What is being asked. Below are some entries; state how many of their lines contain the word "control", with nothing else in the reply.

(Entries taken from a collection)
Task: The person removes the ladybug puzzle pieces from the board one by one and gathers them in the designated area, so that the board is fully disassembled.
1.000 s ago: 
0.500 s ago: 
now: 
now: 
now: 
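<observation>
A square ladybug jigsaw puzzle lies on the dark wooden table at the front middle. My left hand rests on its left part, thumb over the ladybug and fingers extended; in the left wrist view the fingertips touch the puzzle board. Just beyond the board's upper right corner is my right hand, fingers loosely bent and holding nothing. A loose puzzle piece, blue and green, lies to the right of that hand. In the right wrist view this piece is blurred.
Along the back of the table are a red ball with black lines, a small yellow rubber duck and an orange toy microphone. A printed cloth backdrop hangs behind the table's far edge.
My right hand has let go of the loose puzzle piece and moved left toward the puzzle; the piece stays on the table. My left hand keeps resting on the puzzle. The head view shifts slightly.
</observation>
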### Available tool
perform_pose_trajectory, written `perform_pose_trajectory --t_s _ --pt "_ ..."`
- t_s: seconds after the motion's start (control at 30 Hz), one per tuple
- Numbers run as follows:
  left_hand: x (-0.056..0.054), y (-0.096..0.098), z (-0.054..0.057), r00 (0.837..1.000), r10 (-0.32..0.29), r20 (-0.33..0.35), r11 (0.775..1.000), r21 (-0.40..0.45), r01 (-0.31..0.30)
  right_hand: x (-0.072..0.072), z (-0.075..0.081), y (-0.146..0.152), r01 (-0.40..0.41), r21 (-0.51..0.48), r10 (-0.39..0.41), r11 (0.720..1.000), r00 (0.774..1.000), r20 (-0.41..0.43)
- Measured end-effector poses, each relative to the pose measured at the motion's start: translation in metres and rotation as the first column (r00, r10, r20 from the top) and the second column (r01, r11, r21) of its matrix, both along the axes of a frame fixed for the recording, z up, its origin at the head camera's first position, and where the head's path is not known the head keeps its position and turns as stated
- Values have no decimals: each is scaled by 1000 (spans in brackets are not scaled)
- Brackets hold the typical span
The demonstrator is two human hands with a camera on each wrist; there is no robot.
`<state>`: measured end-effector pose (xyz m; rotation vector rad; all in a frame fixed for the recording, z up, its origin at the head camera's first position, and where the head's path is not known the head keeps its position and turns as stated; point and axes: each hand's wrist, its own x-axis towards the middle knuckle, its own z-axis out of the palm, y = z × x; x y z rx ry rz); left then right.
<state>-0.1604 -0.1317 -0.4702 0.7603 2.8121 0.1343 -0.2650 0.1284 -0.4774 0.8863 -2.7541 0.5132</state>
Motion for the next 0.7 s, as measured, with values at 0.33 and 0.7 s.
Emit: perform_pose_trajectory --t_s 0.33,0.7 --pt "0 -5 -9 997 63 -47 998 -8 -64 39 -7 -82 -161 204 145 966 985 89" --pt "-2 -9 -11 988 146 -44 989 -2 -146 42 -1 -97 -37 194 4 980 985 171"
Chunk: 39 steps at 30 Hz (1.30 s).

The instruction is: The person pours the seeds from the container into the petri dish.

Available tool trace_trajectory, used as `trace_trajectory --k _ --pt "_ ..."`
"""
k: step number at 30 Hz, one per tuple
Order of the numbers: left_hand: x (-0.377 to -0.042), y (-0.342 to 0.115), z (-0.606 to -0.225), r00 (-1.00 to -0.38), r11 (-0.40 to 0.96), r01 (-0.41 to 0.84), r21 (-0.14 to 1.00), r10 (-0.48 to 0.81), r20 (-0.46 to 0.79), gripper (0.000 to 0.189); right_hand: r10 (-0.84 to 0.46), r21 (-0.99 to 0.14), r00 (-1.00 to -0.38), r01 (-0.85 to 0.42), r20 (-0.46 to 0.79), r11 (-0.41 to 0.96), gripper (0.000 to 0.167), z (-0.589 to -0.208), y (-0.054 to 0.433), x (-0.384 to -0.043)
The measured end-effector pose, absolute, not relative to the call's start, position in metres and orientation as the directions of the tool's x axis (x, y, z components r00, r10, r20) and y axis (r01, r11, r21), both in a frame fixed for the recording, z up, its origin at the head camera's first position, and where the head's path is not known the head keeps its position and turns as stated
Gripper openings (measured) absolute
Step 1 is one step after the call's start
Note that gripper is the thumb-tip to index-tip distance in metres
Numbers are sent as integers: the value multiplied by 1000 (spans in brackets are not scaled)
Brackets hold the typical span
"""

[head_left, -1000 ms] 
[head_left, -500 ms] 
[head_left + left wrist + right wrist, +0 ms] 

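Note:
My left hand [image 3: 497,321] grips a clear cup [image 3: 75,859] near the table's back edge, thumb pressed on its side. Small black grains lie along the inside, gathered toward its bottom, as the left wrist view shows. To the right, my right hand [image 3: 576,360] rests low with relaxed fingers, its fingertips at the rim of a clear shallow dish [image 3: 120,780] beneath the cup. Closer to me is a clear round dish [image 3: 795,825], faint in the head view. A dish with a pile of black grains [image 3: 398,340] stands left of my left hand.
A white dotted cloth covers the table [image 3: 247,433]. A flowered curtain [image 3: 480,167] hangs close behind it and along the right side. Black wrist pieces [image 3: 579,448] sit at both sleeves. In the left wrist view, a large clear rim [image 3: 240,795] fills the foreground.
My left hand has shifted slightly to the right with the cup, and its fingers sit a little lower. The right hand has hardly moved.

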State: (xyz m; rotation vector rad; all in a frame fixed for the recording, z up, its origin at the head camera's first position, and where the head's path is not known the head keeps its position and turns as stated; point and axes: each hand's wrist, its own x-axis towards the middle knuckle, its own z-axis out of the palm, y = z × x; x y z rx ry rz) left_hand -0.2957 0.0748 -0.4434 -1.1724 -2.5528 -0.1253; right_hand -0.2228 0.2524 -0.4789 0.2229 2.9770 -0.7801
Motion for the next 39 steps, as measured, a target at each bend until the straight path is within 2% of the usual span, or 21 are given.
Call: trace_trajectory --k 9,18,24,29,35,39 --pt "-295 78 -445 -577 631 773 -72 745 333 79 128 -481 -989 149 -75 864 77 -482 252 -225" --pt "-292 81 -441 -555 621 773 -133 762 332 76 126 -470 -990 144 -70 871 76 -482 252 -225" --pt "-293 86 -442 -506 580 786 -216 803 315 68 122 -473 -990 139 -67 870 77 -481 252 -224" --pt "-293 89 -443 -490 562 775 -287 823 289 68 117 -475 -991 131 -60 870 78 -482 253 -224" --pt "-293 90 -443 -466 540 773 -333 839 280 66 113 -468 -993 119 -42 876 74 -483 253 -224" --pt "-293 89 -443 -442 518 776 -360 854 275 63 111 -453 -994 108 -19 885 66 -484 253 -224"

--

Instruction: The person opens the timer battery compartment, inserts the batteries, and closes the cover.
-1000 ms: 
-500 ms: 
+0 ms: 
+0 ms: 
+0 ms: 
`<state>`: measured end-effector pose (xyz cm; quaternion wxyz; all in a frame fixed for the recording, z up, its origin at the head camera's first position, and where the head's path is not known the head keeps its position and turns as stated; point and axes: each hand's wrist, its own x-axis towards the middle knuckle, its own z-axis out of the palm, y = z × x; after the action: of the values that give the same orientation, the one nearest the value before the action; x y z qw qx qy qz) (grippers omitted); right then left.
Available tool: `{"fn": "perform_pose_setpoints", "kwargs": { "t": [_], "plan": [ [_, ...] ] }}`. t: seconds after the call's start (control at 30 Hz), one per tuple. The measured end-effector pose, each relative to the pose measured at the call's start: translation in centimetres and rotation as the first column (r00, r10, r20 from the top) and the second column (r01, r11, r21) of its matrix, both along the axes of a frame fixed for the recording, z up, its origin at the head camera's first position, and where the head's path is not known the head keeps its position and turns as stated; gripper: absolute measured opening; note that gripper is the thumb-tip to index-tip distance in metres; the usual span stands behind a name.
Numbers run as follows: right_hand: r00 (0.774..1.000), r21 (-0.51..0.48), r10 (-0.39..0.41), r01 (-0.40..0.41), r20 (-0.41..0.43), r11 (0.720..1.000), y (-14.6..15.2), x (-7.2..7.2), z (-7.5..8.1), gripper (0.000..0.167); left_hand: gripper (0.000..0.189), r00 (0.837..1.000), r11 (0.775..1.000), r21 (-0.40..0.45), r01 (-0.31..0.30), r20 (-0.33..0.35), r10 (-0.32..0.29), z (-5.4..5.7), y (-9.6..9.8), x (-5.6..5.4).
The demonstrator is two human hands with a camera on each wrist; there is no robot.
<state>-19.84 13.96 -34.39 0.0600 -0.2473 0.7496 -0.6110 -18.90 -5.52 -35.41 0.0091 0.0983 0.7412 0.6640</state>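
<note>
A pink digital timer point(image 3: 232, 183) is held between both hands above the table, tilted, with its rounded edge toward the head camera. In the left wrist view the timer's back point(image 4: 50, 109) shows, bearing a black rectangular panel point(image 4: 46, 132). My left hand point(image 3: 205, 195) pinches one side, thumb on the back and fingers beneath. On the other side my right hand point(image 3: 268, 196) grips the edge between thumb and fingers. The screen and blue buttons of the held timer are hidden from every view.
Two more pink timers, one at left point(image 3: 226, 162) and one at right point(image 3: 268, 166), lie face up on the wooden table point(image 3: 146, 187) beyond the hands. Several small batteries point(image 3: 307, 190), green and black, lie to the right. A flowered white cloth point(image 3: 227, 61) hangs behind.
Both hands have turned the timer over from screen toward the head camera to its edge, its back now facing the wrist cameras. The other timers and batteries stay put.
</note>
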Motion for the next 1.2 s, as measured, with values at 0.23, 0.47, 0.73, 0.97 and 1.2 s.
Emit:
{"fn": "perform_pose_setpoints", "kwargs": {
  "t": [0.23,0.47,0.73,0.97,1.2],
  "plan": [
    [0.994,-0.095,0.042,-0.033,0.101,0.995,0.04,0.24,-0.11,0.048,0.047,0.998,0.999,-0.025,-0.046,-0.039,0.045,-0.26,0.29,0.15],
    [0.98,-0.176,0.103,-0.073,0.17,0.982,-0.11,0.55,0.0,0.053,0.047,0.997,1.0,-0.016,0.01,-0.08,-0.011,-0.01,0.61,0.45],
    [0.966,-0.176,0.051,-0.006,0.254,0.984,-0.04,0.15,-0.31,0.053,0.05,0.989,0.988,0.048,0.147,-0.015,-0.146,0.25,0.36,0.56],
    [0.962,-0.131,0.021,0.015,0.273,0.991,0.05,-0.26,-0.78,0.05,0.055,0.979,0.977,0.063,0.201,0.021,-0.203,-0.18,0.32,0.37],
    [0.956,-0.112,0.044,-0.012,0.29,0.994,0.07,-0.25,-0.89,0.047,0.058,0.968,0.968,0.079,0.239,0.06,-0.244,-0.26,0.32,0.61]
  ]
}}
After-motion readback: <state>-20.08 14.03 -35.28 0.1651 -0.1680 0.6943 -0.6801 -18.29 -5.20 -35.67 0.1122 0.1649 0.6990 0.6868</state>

Answer for this exercise. 2